Nah. Jawaban Gus Dur tersebut boleh jadi dapat dipahami, karena ia memang sangat cerdas dengan otak yang telah menyimpan segudang informasi dari banyak buku yang dibacanya sejak lama dan bertahun-tahun atau dari kebiasaannya berdiskusi, berbicara dan bertemu banyak orang. Orang dengan otak dan kecerdasan intelektual yang demikian, serta dengan kebiasaan mendengar orang lain bicara, mampu dan bisa membaca ke mana arah pikiran orang sejak ia menyampaikan kata pembukaannya. Kata-kata pembukaan untuk sebuah forum bicara, acap menunjukkan isinya. Dalam dunia pesantren, pada kajian sastra Arab yang popular disebut Ilmu Balaghah, itu disebut “Bara’ah al-Istihlal”.

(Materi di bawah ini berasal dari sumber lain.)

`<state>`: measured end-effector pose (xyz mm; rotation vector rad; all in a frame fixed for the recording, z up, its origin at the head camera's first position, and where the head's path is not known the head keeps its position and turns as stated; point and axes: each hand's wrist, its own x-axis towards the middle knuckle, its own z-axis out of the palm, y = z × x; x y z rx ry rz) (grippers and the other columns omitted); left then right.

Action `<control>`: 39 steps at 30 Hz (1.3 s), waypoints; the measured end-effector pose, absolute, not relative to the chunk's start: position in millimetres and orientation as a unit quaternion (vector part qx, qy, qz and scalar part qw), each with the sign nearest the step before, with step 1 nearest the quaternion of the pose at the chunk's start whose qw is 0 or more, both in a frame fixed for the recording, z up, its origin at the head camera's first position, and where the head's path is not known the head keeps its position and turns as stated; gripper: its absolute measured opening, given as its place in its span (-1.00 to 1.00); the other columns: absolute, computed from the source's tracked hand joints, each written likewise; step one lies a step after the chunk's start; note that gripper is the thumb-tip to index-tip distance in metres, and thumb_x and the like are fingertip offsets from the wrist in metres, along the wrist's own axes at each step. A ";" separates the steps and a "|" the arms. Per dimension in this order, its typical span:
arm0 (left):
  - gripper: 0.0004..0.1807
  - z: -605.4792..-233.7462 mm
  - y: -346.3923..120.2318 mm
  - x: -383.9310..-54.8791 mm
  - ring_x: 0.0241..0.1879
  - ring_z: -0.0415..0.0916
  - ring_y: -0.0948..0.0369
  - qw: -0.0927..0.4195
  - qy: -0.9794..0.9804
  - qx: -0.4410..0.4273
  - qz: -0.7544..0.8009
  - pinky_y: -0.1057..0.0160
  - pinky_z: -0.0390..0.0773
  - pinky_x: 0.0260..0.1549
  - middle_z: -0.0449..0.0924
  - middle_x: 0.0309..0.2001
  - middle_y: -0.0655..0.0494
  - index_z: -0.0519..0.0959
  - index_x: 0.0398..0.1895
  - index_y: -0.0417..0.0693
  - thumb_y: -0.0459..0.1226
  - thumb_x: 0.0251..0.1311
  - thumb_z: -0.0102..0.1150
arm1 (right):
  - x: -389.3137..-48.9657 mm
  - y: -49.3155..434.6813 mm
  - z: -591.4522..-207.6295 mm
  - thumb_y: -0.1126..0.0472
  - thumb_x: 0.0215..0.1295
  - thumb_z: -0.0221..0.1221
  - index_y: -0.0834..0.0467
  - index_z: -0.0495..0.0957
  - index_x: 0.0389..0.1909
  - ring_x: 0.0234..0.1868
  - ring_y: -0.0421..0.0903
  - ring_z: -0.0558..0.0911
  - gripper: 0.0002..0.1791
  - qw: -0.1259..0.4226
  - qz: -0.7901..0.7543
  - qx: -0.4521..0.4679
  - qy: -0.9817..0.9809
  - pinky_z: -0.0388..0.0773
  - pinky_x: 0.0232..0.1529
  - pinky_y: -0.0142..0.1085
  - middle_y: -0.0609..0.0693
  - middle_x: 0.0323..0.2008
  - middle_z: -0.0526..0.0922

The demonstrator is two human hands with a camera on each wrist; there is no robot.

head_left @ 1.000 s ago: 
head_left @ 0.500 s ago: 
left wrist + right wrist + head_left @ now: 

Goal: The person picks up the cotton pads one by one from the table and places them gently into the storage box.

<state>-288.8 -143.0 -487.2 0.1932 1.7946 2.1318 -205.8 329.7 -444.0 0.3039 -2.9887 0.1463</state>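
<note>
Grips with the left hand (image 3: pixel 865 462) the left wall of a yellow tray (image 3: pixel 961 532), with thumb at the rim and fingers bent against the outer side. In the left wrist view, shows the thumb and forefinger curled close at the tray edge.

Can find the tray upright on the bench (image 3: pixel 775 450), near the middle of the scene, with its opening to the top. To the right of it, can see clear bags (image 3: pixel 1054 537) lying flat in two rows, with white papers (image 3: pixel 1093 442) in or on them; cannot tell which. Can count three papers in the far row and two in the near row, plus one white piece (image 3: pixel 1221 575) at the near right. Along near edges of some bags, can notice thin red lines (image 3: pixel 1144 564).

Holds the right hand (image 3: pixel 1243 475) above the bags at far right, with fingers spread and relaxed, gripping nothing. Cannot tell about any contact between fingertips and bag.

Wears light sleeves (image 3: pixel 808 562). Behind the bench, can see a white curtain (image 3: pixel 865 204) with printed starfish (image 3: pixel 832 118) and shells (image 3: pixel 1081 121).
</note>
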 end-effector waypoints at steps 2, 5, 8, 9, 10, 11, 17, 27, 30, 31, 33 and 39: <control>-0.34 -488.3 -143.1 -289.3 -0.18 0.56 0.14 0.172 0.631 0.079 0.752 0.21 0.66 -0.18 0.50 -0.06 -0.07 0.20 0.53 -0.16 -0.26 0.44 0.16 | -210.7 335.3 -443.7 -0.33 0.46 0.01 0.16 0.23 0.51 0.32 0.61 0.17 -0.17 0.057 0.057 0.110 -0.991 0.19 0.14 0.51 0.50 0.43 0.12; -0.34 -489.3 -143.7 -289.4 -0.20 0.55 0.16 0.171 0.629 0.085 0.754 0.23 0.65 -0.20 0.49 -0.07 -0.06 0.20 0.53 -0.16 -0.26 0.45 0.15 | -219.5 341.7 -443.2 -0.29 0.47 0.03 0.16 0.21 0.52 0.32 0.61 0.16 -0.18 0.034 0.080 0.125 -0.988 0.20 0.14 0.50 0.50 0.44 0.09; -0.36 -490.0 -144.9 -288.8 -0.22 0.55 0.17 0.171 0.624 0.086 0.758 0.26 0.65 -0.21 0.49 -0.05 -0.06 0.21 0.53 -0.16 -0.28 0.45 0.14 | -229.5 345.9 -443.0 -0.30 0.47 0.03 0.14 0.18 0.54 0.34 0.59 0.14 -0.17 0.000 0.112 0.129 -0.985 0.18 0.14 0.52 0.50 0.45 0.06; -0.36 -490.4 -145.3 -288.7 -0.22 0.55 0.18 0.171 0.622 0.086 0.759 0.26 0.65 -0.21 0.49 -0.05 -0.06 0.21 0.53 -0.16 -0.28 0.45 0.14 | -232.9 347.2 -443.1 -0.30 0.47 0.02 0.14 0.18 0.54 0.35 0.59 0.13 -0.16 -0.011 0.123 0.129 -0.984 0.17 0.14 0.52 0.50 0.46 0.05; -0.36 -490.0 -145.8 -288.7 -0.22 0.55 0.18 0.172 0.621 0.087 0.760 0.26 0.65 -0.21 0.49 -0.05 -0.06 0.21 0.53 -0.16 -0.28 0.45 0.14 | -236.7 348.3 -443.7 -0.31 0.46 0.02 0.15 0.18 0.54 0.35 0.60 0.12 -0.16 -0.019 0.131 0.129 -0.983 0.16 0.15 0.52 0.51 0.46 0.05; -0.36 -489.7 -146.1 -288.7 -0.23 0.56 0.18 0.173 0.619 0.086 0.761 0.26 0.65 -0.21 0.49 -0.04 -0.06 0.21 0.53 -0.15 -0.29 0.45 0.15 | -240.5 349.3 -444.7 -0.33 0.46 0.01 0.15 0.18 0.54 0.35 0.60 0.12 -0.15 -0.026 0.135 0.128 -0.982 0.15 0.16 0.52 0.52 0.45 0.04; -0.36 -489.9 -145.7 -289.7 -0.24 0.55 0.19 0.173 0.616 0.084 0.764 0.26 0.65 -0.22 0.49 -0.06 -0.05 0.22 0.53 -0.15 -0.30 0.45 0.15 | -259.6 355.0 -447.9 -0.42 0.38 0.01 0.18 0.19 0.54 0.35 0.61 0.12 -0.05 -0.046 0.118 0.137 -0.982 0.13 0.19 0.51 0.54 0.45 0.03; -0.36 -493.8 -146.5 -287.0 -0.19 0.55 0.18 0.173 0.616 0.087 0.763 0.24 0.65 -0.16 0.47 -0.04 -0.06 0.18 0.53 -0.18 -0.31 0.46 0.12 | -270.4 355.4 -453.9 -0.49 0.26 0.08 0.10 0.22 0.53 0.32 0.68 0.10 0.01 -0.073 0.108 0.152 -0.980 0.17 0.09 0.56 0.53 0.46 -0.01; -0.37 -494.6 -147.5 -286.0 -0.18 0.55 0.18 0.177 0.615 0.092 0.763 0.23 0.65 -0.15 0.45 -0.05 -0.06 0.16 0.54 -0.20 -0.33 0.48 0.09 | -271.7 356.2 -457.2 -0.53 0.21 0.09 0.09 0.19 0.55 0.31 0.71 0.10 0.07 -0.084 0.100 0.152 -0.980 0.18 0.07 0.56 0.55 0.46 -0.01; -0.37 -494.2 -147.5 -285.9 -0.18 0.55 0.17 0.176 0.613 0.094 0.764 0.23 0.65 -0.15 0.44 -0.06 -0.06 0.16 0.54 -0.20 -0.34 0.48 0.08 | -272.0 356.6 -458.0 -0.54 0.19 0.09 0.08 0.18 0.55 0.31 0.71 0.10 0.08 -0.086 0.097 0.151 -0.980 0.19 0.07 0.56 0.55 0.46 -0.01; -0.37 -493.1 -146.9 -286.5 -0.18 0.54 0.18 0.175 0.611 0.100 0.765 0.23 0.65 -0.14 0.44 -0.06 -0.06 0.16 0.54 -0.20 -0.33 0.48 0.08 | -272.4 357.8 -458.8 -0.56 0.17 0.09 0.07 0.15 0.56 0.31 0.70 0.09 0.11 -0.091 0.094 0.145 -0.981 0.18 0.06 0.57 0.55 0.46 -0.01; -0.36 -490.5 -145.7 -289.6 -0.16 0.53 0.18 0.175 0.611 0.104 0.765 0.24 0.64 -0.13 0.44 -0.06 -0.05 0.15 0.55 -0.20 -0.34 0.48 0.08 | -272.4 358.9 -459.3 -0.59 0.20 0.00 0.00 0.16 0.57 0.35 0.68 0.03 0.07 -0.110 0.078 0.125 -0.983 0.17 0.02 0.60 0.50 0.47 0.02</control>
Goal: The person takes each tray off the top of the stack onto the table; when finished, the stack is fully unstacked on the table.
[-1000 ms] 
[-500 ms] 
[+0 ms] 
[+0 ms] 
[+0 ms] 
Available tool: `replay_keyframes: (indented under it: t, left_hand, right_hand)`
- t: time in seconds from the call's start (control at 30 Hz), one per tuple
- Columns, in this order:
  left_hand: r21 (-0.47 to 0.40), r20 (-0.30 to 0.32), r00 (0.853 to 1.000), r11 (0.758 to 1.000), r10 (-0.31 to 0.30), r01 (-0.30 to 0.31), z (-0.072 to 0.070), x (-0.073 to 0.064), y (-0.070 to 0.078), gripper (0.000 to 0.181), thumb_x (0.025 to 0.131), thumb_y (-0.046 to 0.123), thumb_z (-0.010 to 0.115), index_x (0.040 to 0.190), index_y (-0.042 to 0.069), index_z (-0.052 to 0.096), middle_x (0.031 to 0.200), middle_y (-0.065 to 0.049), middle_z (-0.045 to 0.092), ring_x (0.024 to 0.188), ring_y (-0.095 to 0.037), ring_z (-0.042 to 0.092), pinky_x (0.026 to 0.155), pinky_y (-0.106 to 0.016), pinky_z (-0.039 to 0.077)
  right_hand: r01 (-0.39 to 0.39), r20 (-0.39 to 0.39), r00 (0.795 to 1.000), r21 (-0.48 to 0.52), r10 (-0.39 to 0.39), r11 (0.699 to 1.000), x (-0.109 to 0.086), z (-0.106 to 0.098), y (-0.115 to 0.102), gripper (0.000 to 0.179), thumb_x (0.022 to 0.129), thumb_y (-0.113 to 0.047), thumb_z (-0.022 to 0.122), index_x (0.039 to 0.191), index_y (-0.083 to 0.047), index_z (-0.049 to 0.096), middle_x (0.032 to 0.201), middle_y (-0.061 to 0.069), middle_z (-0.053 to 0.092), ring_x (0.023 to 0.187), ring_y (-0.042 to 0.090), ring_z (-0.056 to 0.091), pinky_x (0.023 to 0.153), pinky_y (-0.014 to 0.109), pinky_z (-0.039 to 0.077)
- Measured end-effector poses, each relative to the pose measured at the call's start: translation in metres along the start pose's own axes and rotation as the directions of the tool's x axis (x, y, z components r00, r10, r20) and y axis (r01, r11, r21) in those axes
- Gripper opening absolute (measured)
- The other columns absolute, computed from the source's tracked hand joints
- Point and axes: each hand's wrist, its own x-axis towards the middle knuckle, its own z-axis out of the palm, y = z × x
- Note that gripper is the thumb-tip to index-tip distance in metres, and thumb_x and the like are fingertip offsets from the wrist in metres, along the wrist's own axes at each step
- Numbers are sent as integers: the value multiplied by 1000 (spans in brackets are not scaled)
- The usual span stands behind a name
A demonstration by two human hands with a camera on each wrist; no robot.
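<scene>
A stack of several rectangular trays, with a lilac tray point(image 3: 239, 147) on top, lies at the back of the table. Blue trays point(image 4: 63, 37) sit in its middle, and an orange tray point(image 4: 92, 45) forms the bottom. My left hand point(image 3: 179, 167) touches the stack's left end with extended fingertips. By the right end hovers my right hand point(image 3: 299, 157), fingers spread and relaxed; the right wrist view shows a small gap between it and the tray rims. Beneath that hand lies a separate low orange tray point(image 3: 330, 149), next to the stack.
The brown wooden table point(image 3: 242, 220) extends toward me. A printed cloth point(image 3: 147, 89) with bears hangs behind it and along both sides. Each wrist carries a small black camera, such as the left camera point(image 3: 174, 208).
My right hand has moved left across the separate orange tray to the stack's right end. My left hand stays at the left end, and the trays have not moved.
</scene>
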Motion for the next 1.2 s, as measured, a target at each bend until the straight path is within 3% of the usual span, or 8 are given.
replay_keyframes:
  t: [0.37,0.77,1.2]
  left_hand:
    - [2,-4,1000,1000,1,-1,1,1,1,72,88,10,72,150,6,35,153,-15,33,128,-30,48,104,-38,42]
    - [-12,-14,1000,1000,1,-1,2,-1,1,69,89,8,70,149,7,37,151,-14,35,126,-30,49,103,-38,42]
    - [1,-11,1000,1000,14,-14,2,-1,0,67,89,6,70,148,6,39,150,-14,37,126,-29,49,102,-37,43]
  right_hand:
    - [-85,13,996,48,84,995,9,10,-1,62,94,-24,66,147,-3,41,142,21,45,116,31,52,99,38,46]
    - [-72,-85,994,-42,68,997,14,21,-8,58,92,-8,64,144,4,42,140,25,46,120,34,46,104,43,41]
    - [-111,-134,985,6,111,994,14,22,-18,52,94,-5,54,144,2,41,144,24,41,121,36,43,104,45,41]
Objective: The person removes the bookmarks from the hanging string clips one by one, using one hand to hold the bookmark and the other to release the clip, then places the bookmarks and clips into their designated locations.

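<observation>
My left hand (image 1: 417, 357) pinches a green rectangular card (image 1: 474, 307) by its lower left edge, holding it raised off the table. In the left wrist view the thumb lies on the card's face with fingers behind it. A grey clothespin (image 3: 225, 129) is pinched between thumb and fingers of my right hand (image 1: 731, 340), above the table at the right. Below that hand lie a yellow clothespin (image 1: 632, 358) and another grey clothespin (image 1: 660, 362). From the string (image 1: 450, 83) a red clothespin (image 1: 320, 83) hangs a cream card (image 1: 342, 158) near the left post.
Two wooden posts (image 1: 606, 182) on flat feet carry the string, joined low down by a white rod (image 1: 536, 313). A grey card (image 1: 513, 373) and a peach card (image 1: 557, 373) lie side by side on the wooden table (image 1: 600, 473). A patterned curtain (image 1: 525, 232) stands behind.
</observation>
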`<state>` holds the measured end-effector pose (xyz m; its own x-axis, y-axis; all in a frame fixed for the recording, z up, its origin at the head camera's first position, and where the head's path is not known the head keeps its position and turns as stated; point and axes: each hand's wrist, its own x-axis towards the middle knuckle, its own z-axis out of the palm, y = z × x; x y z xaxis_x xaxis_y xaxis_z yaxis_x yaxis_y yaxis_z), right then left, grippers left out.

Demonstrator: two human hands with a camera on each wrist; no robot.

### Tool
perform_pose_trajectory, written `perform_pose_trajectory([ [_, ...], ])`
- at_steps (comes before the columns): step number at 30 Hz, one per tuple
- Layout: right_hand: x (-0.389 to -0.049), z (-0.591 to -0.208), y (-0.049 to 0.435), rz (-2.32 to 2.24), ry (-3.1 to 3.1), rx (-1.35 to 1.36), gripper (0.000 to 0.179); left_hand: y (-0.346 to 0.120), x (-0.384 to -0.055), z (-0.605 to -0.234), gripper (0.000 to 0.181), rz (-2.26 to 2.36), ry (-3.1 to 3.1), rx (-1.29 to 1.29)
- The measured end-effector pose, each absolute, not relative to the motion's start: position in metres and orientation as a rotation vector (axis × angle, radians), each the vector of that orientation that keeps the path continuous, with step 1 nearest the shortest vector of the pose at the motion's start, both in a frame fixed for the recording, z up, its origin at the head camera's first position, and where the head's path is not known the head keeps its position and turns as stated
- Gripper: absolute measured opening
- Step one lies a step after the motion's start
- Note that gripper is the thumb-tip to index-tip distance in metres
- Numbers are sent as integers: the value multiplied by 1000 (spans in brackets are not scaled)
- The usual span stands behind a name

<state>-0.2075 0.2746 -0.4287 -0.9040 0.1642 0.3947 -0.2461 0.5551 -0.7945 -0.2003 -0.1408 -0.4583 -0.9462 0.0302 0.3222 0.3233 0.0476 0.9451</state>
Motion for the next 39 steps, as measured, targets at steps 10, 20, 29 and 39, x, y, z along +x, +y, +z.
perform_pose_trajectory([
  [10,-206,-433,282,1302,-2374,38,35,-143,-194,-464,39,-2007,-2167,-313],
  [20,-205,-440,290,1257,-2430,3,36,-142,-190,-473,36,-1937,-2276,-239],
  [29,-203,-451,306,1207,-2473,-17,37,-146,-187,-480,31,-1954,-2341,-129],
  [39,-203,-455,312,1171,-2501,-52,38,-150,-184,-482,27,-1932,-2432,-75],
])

اَنْ يُقَدِّمَ الْمُصَنِّفُ فِى دِيْبَاجِ كِتَابِهِ اَوْ الشَّاعِرُ فِى اَوَّلِ قَصِيْدَتِهِ جُمْلَةً مِنْ الْاَلْفَاظِ وَالْعِبَارَاتِ يُشِيْرُ بِهَا إِشَارَةً لَطِيْفَةً اِلَى مَوْضُوعِ كِتَابِه اَوْ قَصِيْدَتِهِ
“Pengarang/penulis/pembicara atau penyair, menyebut dalam pendahuluan buku atau kasidah (syair-puisi) nya beberapa kata atau kalimat yang mengisyaratkan dengan cara yang amat halus pokok krusial yang menjadi inti karya tulis/pidato atau sastra puitisnya”.
Kita semua tentu melihat manusia mempunyai kapasitas intelektual dan kecerdasan yang berbeda-beda dan bertingkat dalam memahami sesuatu. Sebut saja memahami isi sebuah buku. Ada orang yang baru bisa memahami isinya sesudah ia membaca halaman-demi halaman buku itu sampai selesai. Sebagian orang bisa memahaminya dengan membaca beberapa bagian dari isi buku tersebut. Sebagian lain merasa paham dengan membaca judul pasal demi pasal sebagai yang tertulis pada daftar isinya dan kesimpulan. Dan sebagian yang lain lagi telah cukup mengerti dan paham dengan hanya membaca Judulnya saja. Saya kira Gus Dur adalah manusia dalam kapasitas yang terakhir ini. Ketika orang memilih satu judul tertentu atas buku atau makalah, maka ia berharap judul tersebut telah mencakup apa yang ingin disampaikan. Ia adalah symbol dari isi. Para sufi acap mengeluarkan kata-kata ringkas, tetapi padat. Ia adalah kata-kata mutiara, kata-kata bijak, atau kata-kata aneh bagi awam. Untuk memahami kata-kata ini diperlukan proses pendakian pikiran yang panjang, lama, terjal dan berliku-liku.
Kalau demikian, sesungguhnya tak lagi ada yang aneh dari ucapan-ucapan Gus Dur, meski sering dipahami sebagai aneh. Itu semacam refleksi otak amat cerdas atau boleh jadi merupakan refleksi intuitif. Wallahu a’lam.
(Dikutip dari buku “Sang Zahid, Mengarungi Sufisme Gus Dur” karya Buya Husein Muhammad).